Расходимся, Гриша, еще как расходимся, подумал Вангелов, подталкиваемый своей старой подругой – интуицией, которая часто подменяла ему ум, а в часы просветлений помогала работе мысли. Их знакомство с Арнаудовым началось на деловой основе, первый обмен визитами, первый совместный полет – постепенно они сблизились. Сын извозчика, Вангелов рос в бедности, в окружении грязных улочек и ругани. Днем рыл рвы и каналы, ходил в вечернюю школу. Позднее стал комсомольским деятелем районного масштаба. Потом последовал рабфак, мытарства комсомольского и партийного секретаря, первый пост начальника отдела, первое директорство, затем он получил назначение в министерство. Ему было неизвестно прошлое Арнаудова, о нем между ними не было произнесено ни слова, да и нужды такой не было – он нюхом чуял, что разница – огромная. Григор был начитанным инженером – так о нем отзывались, да это и чувствовалось – он был наделен организаторским талантом, умел руководить, пользовался уважением коллег, поддерживал связи и знакомства в высших кругах. Кругозор Вангелова простирался от грязных улочек и ругани, с одной стороны, до необъятной политической карты мира – с другой, для него инженерные способности служили лишь подспорьем, звеном обеспечения, по буржуазному принципу нанятым по необходимости для выполнения конкретных услуг. Эти услуги были важны в данный момент и могли пригодиться в будущем, но они не решали главные, политические вопросы, для которых требовались иные, недоступные для инженерной мысли технологии. Именно в них, как он полагал, безошибочно ориентировались „вангеловцы" – некая особая дружина, создававшаяся и закалявшаяся в других университетах, университетах жизни. Что знал Григор о настоящей большой жизни? Ничего или почти ничего. Потому-то он так осторожно, даже трусливо защищал выскочек – ведь они родственные ему души, которые используют момент, мировую ориентацию на развитие научно-технического прогресса, чтобы проявить себя, блеснуть, дорваться до власти. Не быть по-твоему, Гришуля, бай Стефан Вангелов тому гарантия, надежная…

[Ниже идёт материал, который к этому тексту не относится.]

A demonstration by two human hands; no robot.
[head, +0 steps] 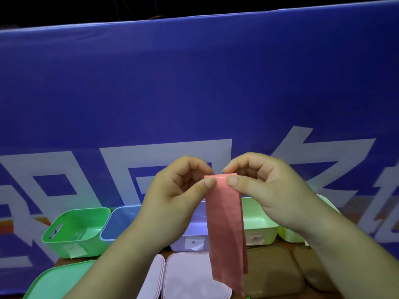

Он хотел сказать Арнаудову, что разногласия между ними имеются, они заметны, хоть, как это говорится, они – не антагонистические, но в это время появились женщины с дымящими подносами в руках. Им предстояло обильно закусить, добротно, по-болгарски, сопровождая процесс поглощения пищи неторопливой выпивкой, ради удовольствия, чтобы расшевелить мозги и внутренности, потом перекинуться в картишки и, если позволит время, посмотреть одним глазом субботний детективный фильм.
* * *
Станчев забежал на службу к концу рабочего дня. Перед этим он встретился с Бадемовым, тренером и бывшим приятелем Кушевой, последним приятелем. Они беседовали уже по второму разу, устроившись на укромной скамейке на теннисных кортах. Весна уже кончилась, дышал теплом июнь. Внизу, на кортах, под пристальным оком своих матерей и теток тренировались дети – шикарно разодетые розовые существа, на которых возлагались такие же шикарные надежды. Ожидая Бадемова, – как порой фамилии подходят людям! – Станчев наблюдал за юными спортсменами, за публикой, за мелькающими в парке влюбленными парами, за одинокими стариками… Вот проехал велосипедист в рабочей одежде, на руле висела авоська с продуктами. До чего же пестра жизнь – от маленьких теннисистов, будущих мировых чемпионов, до этого озабоченного велосипедиста – и в этом ее прелесть. Однако розовые мальчуганы, с которыми носились, как с писаной торбой, почему-то его раздражали. Станчев обожал детей, любил потрепать детские шелковистые волосики, поболтать со случайным парнишкой на улице, даже попотчевать его мятной конфеткой из своего вечного запаса, которая заменяла ему валидол, но на сей раз он ощутил раздражение. Уж больно много праздно шатающегося, неведомо как обеспеченного и кем воспитываемого народца появилось в наших городах и городишках, уж больно много.